> **TASK ITEM**
Using the data below, return the stretch from the line that contains "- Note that" through the line that contains "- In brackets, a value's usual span", both included, exactly as it stands and nothing beyond it.

> **EXERCISE MATERIALS**
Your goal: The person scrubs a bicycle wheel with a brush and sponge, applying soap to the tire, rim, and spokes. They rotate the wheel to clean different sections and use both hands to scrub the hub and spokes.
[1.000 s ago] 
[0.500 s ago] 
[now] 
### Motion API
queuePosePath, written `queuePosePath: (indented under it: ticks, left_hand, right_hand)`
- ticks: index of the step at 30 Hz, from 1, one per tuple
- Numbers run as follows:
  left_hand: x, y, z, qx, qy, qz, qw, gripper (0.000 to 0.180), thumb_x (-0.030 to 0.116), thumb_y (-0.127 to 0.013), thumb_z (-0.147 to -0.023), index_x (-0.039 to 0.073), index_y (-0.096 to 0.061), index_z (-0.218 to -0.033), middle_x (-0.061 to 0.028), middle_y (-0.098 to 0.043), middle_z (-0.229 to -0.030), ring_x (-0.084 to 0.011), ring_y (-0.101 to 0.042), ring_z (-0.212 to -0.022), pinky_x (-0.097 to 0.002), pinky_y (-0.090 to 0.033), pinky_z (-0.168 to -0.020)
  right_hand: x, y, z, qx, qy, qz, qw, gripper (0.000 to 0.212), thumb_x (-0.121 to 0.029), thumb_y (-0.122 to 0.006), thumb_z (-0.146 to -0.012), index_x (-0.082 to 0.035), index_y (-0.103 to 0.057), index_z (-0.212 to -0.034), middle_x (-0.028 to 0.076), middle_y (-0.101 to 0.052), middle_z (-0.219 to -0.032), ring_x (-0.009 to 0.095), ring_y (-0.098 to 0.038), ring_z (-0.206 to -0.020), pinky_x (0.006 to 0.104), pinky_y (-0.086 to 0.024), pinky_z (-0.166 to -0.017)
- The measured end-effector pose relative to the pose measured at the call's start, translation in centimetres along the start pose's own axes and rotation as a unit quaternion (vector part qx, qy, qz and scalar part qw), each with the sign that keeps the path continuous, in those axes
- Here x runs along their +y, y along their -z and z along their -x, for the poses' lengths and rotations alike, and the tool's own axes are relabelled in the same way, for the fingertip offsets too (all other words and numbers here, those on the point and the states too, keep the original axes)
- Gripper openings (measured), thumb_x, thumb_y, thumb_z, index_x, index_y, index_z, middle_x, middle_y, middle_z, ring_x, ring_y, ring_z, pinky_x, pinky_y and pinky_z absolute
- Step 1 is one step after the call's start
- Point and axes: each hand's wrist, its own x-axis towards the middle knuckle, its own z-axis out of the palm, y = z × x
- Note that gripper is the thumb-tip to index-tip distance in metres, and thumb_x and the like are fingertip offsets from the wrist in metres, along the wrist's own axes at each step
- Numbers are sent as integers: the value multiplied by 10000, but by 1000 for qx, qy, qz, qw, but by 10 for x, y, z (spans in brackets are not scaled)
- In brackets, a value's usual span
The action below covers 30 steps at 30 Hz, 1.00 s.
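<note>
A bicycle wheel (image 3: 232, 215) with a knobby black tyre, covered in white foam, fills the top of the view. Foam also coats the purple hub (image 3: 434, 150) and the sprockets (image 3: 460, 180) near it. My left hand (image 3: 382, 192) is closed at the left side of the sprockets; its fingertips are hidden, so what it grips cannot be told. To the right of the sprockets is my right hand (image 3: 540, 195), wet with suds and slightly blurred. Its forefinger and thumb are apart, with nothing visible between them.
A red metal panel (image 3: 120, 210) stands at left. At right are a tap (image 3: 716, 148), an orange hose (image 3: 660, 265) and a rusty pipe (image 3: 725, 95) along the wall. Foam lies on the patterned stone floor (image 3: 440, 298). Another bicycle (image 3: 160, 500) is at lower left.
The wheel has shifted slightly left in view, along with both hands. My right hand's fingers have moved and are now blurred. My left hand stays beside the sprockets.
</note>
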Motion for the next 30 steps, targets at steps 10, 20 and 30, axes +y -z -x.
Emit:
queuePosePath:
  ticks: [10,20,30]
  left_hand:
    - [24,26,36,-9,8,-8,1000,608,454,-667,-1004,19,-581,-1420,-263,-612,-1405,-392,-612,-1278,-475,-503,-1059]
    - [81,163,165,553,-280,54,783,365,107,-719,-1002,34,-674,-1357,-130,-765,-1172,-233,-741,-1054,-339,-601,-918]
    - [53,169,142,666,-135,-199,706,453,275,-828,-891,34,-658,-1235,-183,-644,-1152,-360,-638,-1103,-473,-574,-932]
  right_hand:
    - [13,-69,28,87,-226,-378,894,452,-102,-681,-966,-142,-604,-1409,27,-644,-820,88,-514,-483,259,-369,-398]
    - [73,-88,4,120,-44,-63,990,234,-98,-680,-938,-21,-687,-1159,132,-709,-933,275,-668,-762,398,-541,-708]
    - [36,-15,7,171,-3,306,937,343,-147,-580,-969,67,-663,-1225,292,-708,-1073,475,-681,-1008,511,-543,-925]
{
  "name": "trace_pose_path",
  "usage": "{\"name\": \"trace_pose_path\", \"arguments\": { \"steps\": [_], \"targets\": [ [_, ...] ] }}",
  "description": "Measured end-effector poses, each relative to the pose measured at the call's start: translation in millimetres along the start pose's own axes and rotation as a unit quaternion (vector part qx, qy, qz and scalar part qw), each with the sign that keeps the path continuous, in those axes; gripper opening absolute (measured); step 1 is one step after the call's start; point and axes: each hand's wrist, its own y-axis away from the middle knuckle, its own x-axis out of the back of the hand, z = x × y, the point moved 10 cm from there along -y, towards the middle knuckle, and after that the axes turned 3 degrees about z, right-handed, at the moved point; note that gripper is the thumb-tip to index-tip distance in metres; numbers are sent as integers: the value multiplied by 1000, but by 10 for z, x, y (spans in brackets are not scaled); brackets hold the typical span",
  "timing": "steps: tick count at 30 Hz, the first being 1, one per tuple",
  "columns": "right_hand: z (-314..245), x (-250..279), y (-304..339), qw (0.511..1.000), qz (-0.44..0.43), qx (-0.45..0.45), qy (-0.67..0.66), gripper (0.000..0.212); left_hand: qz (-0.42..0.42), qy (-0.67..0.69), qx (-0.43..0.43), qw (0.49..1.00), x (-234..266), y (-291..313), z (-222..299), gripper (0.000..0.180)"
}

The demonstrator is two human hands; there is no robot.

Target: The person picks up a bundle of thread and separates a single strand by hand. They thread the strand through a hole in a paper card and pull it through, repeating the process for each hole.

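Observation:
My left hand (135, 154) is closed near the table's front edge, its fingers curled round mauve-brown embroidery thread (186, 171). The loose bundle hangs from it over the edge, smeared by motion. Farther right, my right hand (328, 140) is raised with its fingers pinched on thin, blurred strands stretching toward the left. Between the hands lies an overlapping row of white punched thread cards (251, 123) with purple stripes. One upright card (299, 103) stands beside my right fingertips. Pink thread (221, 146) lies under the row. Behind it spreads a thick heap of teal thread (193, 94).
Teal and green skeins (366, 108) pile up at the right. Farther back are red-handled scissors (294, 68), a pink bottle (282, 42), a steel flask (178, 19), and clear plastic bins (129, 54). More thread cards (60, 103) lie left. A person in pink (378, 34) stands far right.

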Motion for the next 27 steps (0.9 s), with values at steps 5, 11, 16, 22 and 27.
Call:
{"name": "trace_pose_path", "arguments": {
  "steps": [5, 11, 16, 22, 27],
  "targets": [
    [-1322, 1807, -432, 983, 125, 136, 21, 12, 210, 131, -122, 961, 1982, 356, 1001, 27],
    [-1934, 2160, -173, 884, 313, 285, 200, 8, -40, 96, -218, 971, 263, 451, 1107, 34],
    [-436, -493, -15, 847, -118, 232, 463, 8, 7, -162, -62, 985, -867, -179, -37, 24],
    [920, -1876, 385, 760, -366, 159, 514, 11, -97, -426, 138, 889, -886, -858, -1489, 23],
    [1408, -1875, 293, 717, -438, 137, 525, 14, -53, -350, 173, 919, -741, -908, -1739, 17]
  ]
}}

> **SOLVED EXERCISE**
- Note that gripper is the thumb-tip to index-tip distance in metres, and thumb_x and the like are fingertip offsets from the wrist in metres, along the wrist's own axes at each step
- Numbers are sent as integers: the value multiplied by 10000, but by 1000 for qx, qy, qz, qw, but by 10 for x, y, z (spans in brackets are not scaled)
- In brackets, a value's usual span

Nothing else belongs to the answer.